# Feature Engineering for Time Series

This notebook demonstrates how to create features from time series data using TimeSmith's featurizers.

## What You'll Learn

- Lag features
- Rolling window statistics
- Time-based features
- Differencing
- Seasonal features
- Combining features with FeatureUnion

In [None]:
import numpy as np
import pandas as pd
import matplotlib.pyplot as plt

from timesmith import (
    LagFeaturizer,
    RollingFeaturizer,
    TimeFeaturizer,
    DifferencingFeaturizer,
    SeasonalFeaturizer,
    FeatureUnion,
)

np.random.seed(42)
print("Feature engineering tools loaded!")

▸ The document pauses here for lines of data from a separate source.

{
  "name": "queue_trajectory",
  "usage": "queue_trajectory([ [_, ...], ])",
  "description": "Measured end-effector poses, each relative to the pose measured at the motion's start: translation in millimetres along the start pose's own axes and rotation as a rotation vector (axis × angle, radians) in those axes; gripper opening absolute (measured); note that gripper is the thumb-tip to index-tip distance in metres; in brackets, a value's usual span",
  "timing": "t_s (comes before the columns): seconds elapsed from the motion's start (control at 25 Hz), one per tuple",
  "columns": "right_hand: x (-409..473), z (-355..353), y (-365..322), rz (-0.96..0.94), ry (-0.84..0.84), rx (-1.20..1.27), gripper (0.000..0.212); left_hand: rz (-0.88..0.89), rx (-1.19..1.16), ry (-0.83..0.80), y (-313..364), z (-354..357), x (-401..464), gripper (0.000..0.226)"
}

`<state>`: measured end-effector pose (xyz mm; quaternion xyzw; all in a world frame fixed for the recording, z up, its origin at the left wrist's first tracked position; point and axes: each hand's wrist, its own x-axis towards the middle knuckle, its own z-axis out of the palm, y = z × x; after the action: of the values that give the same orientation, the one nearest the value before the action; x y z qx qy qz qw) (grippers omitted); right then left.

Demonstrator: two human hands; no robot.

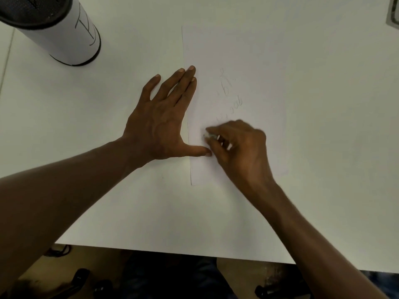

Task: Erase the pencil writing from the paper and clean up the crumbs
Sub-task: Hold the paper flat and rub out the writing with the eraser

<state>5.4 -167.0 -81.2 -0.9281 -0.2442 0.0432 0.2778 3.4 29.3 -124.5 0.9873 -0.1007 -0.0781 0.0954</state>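
A white sheet of paper (248, 61) lies on the white table, its left edge running down the middle of the view. Faint pencil writing (231, 93) shows on it, partly smudged near the bottom. My left hand (164, 119) lies flat with fingers spread, pressing on the paper's left edge, thumb on the sheet. My right hand (239, 147) is closed on a small white eraser (209, 135), whose tip touches the paper just below the writing. The hand is slightly blurred. I cannot make out any crumbs.
A white cylindrical container with a dark mesh top (54, 26) stands at the far left of the table (86, 126). A dark-edged object (394, 14) shows at the far right corner. The table's near edge runs below my forearms, with floor and dark items beneath.
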Motion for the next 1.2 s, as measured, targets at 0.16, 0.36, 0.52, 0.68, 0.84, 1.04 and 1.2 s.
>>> queue_trajectory([
  [0.16, 33.2, -2.8, 14.2, -0.033, 0.102, 0.023, 0.012, -0.002, -0.002, 0.005, 0.7, -0.5, 1.4, 0.142],
  [0.36, 0.4, 2.8, -5.4, -0.030, -0.047, 0.020, 0.013, -0.003, -0.006, 0.012, 0.7, -1.3, -0.8, 0.138],
  [0.52, 33.3, -5.6, 16.5, 0.045, 0.113, 0.040, 0.015, -0.005, -0.007, 0.006, 0.8, -0.9, 0.3, 0.142],
  [0.68, -5.0, -3.1, -0.9, 0.025, -0.002, 0.022, 0.012, -0.006, -0.017, 0.013, 1.0, -1.0, -0.2, 0.139],
  [0.84, 24.9, -14.6, 25.9, 0.087, 0.144, 0.029, 0.014, -0.001, -0.012, 0.017, 1.1, 0.0, 0.8, 0.141],
  [1.04, -3.8, -10.4, 5.4, 0.027, 0.005, 0.025, 0.012, -0.003, -0.010, 0.026, 0.9, 0.4, -1.4, 0.139],
  [1.2, 38.7, -18.1, 33.9, 0.132, 0.178, 0.051, 0.012, -0.005, -0.015, 0.021, 1.3, -0.4, 1.3, 0.140],
])
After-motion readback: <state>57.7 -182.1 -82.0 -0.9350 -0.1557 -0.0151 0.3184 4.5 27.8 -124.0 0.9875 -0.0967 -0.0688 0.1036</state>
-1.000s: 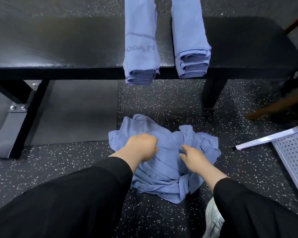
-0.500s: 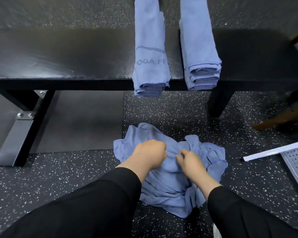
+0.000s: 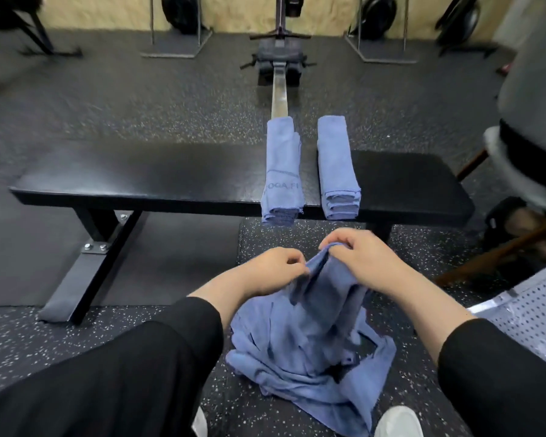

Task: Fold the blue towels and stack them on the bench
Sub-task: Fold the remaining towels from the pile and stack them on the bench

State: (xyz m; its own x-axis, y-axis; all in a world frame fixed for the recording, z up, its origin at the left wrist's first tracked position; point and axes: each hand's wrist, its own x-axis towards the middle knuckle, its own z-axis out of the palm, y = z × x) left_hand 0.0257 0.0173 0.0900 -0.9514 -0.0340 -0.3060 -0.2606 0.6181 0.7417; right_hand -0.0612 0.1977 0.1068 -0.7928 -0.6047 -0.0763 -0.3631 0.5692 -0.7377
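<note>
A crumpled blue towel [image 3: 309, 348] hangs from both my hands, its lower part still heaped on the speckled floor. My left hand [image 3: 273, 269] pinches its top edge. My right hand [image 3: 356, 252] grips the same edge just to the right, a little higher. Ahead stands the black bench [image 3: 139, 175]. Two folded blue towels lie across it side by side: the left folded towel [image 3: 282, 171] with lettering, overhanging the front edge, and the right folded towel [image 3: 338, 171], a layered stack.
A perforated grey basket [image 3: 530, 320] sits at the right. A brown stick [image 3: 498, 250] and a grey padded object [image 3: 524, 152] stand right of the bench. A rowing machine rail [image 3: 279, 89] and weight racks lie behind. My white shoe [image 3: 397, 421] is at the bottom.
Both hands closed on the towel's edge and lifted it off the floor. The view tilted up, so the whole bench and the room behind it came into sight.
</note>
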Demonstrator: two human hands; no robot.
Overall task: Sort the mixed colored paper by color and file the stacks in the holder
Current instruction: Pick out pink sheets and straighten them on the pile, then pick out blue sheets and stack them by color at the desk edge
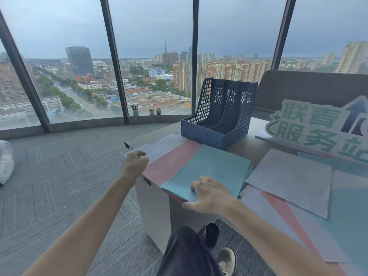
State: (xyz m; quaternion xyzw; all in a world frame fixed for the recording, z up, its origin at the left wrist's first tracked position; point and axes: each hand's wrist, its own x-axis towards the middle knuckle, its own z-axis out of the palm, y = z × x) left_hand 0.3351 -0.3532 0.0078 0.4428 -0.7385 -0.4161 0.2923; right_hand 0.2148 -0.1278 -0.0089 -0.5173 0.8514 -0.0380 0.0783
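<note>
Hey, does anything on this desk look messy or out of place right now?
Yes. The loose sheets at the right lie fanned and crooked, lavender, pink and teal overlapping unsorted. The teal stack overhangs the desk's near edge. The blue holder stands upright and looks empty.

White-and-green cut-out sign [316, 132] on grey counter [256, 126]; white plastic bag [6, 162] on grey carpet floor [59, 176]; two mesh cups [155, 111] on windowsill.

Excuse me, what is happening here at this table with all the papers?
A person is sorting colored paper at a table. The right hand rests on a teal stack, which overlaps a pink stack. The left hand hovers loosely curled, holding nothing. The blue file holder looks empty so far; mixed sheets wait at right.
</note>
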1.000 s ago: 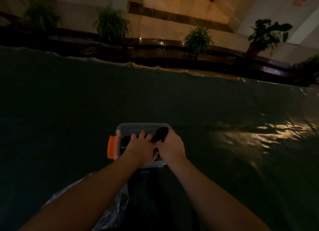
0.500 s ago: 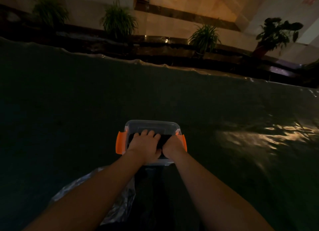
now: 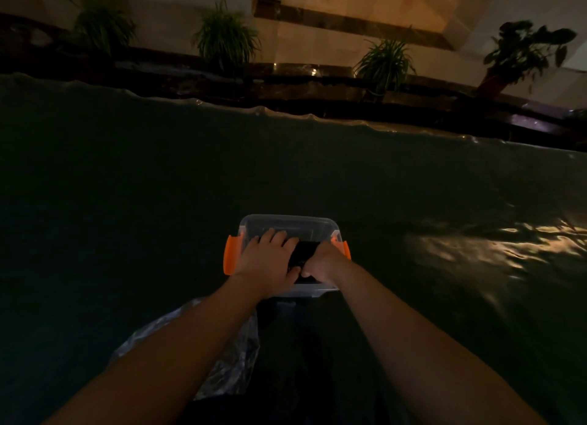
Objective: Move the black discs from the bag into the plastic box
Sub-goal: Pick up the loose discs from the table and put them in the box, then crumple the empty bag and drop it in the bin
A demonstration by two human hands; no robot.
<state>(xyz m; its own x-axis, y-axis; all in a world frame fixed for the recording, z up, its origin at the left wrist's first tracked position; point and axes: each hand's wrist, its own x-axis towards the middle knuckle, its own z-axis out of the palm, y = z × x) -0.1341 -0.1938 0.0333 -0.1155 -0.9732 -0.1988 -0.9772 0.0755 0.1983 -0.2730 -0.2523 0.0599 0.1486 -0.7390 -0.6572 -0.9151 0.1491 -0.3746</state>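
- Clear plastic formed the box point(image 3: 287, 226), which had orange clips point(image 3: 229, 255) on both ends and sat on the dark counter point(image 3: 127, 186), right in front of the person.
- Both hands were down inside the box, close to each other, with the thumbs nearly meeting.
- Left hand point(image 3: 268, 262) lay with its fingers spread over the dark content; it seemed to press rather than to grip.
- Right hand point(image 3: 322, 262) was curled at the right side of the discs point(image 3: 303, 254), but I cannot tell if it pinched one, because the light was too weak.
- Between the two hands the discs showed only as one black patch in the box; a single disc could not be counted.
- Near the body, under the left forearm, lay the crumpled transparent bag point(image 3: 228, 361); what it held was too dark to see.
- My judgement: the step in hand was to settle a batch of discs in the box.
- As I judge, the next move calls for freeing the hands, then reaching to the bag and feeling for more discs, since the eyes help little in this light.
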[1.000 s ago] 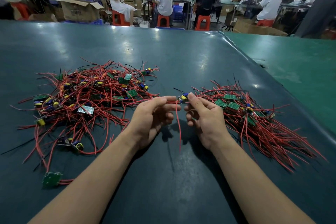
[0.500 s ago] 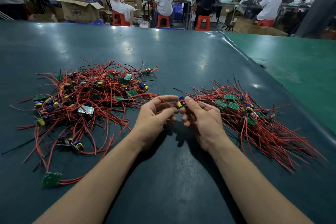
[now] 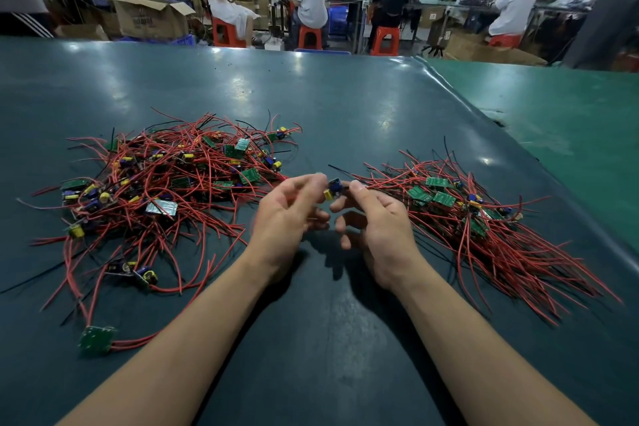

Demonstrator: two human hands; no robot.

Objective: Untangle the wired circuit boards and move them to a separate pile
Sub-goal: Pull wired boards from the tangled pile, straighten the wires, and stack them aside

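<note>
A tangled heap of small green circuit boards with red wires [image 3: 166, 176] lies on the left of the dark table [image 3: 345, 107]. A tidier pile of boards with combed-out red wires [image 3: 484, 228] lies on the right. Between the piles I hold one small board with blue and yellow parts [image 3: 332, 189] just above the table. My right hand [image 3: 375, 228] pinches it between thumb and forefinger. My left hand [image 3: 288, 214] is blurred right beside it, fingers loosely curled; whether it touches the board or its wires is unclear.
A single green board with red leads [image 3: 96, 341] lies apart at the near left. A lighter green table [image 3: 570, 121] adjoins on the right. Beyond the far edge, several people sit on red stools among cardboard boxes [image 3: 152, 15].
The hanging red wire seen between my hands a second ago is gone from view. My left hand has loosened and blurs with motion, while the board stays at my right fingertips.
</note>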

## 1. Create Time Series Data

Let's create a time series with interesting patterns.

In [None]:
# Create time series with trend and seasonality
dates = pd.date_range('2020-01-01', periods=100, freq='D')
trend = np.linspace(100, 150, len(dates))
seasonal = 10 * np.sin(2 * np.pi * np.arange(len(dates)) / 7)
noise = np.random.normal(0, 5, len(dates))
y = pd.Series(trend + seasonal + noise, index=dates)

plt.figure(figsize=(12, 5))
plt.plot(y.index, y.values, linewidth=2)
plt.title('Original Time Series', fontsize=14, fontweight='bold')
plt.xlabel('Date')
plt.ylabel('Value')
plt.grid(True, alpha=0.3)
plt.tight_layout()
plt.show()

print(f"Original shape: {y.shape}")

## 2. Lag Features

Create features from past values.

In [None]:
# Create lag features
lag_featurizer = LagFeaturizer(lags=[1, 2, 3, 7])
lag_features = lag_featurizer.fit_transform(y)

print(f"Original shape: {y.shape}")
print(f"Features shape: {lag_features.shape}")
print(f"\nFeature columns: {list(lag_features.columns)}")
print(f"\nFirst few rows:")
print(lag_features.head())

## 3. Rolling Window Features

Compute rolling statistics over windows.

In [None]:
# Rolling statistics
rolling_featurizer = RollingFeaturizer(window=7, functions=['mean', 'std', 'min', 'max'])
rolling_features = rolling_featurizer.fit_transform(y)

print(f"Rolling features shape: {rolling_features.shape}")
print(f"\nFeature columns: {list(rolling_features.columns)}")
print(f"\nFirst few rows:")
print(rolling_features.head())

# Visualize
fig, axes = plt.subplots(2, 1, figsize=(12, 8))
axes[0].plot(y.index, y.values, label='Original', linewidth=2)
axes[0].plot(rolling_features.index, rolling_features['rolling_mean'], 
            label='Rolling Mean', linewidth=2, linestyle='--')
axes[0].set_title('Original vs Rolling Mean', fontweight='bold')
axes[0].legend()
axes[0].grid(True, alpha=0.3)

axes[1].plot(rolling_features.index, rolling_features['rolling_std'], 
            label='Rolling Std', linewidth=2, color='orange')
axes[1].set_title('Rolling Standard Deviation', fontweight='bold')
axes[1].set_xlabel('Date')
axes[1].legend()
axes[1].grid(True, alpha=0.3)
plt.tight_layout()
plt.show()

## 4. Time Features

Extract time-based features from the index.

In [None]:
# Time-based features
time_featurizer = TimeFeaturizer(features=['hour', 'day_of_week', 'month', 'is_weekend'])
time_features = time_featurizer.fit_transform(y)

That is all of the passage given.